Adam marries Eve, while elsewhere Bob marries Carol and Dave marries Francine.
Adam and Eve have George, Helen, Irving, and Julia; Bob and Carol have Karl and Laura; Dave and Francine have Maureen and Norm.
In the next generation George marries Laura and they have Oscar and Pete; Irving marries Francine and they have Quincy and Roger; Helen marries Norm and they have Sally and Tina; and Julia marries Karl and they have Uma and Vicki.
There are 8 people in the third generation. They all have Adam as their father's father and Eve as their mother's mother, but also two other grandparents (Bob and Carol, or Dave and Francine). From then on, everyone's father's father's...father will be Adam and everyone's mother's mother's .... mother will be Eve, but Adam and Eve each contributed 25% to the total gene pool and their 4 contemporaries each contributed 12.5%.
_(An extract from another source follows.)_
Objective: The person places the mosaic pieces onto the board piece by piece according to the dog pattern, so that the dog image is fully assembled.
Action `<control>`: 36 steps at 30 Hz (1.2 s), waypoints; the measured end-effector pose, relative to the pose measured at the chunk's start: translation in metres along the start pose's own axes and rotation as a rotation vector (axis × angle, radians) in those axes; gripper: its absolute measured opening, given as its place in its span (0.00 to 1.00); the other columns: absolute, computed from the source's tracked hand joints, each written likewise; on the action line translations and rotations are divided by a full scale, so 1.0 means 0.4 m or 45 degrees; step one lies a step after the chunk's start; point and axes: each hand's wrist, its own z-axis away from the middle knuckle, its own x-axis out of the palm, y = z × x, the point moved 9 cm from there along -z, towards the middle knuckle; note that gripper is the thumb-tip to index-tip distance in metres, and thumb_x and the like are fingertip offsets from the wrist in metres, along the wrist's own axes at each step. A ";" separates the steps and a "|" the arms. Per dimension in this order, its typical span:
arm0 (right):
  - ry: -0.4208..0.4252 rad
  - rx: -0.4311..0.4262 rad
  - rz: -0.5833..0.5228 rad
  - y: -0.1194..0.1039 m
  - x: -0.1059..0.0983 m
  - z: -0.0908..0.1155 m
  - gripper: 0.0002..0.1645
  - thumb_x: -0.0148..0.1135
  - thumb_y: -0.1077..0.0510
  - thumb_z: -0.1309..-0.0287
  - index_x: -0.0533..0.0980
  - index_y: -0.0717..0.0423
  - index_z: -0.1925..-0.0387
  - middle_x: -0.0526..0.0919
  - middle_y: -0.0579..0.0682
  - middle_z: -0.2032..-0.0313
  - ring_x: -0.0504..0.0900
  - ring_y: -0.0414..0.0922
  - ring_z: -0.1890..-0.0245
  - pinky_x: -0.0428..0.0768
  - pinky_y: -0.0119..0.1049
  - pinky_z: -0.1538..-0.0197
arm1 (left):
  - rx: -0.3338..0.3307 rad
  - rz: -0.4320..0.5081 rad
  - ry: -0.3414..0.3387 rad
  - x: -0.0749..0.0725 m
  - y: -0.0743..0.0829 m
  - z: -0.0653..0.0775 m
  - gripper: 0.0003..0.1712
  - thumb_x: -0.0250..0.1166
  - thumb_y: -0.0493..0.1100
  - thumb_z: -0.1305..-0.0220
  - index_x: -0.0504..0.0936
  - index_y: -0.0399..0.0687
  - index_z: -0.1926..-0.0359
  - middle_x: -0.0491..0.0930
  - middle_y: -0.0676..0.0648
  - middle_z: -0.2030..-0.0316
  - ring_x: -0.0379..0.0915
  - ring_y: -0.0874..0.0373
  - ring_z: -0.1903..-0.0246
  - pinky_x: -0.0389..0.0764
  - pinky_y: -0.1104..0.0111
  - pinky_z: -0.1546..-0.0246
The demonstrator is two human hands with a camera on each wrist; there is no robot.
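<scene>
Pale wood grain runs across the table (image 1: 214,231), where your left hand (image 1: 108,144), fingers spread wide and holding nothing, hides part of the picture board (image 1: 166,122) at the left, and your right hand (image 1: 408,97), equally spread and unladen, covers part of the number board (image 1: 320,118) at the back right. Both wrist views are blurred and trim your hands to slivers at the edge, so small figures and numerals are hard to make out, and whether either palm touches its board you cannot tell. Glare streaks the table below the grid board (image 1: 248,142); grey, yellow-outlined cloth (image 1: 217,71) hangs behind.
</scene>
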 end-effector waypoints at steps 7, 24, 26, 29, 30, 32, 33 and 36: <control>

-- Joe Shipman ( shipman@savera.com )
I got it now.
All the boys in the third generation have Adam as their father's father, while all the girls in the third generation have Eve as their mother's mother.
So, you are correct that I have made a mistake. I will have to think about this and see if I can find a way to salvage it.
I am going to add your simple example to my web site if you do not mind.
A number of genetic reasons have been offered proving that my original thesis is impossible but your addition that some of the genes must have come from outside the original family actually patches a hole in my theory.
Sam
The theory this supports is that Adam and Eve are everyone's ancestors, but other people around at the time also have descendants today; the Bible actually seems to imply this in preference to the theory that the children of Adam and Eve only married each other. When God intervened in the lives of Adam and Eve, it was not to create them as unborn adults, but rather to "wake them up" so they had souls in God's image rather than beastlike ones. No other theory is compatible with both the Bible and the scientific evidence.